Fürth will Ampelmännchen durch Waltraud und Mariechen ersetzen
Ein Vorschlag der CSU-Stadtratsfraktion in Fürth sieht vor, das traditionelle Ampelmännchen am Comödiplatz durch die lokalen Figuren Waltraud und Mariechen zu ersetzen. Mit der Idee sollen das jährliche Fürther Fest und das Theater Comödie gewürdigt und der Platz um eine Portion heimischen Charme bereichert werden.
Die Initiative zielt darauf ab, das kulturelle Erbe der Stadt zu ehren, indem Waltraud und Mariechen auf den Fußgängerampeln abgebildet werden. Der Schöpfer der Figuren, Volker Heißmann, unterstützt den Plan und schlägt vor, Mariechen in Grün und Waltraud in Rot als Signalfarben darzustellen. Er ist überzeugt, dass die Änderung Besucher erfreuen und die Attraktivität des Platzes steigern würde.
Bundesweite Vorschriften erlauben Abweichungen von den standardisierten Ampelfiguren und ermöglichen damit kreative Gestaltungsmöglichkeiten. Andere deutsche Städte haben bereits erfolgreich ähnliche individuelle Ampelsignale eingeführt. Dennoch steht der Vorschlag vor Herausforderungen, etwa der sofortigen Erkennbarkeit der Figuren und der Klärung von Haftungsfragen.

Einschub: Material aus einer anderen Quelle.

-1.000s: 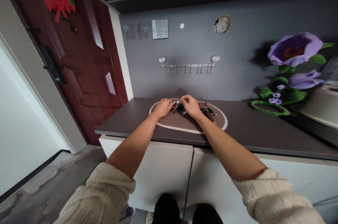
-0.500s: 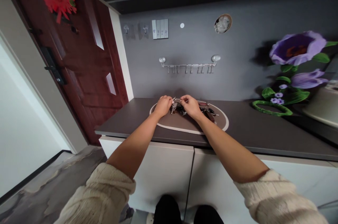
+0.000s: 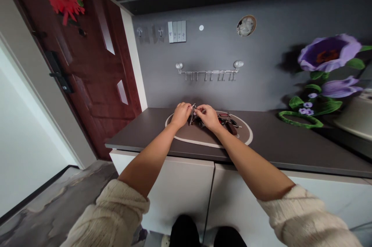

Der Ältestenrat der Stadt wird die Anregung im Herbst prüfen. Eine endgültige Entscheidung über die neuen Ampelfiguren wird für später im Jahr erwartet. Falls der Plan genehmigt wird, könnten die modifizierten Ampeln zu einem markanten Merkmal des Comödiplatzes werden. Die Änderung würde die kulturelle Identität der Stadt unterstreichen und gleichzeitig die bundesweiten Richtlinien einhalten. Das Ergebnis hängt von den Beratungen und der abschließenden Abstimmung im Ältestenrat ab.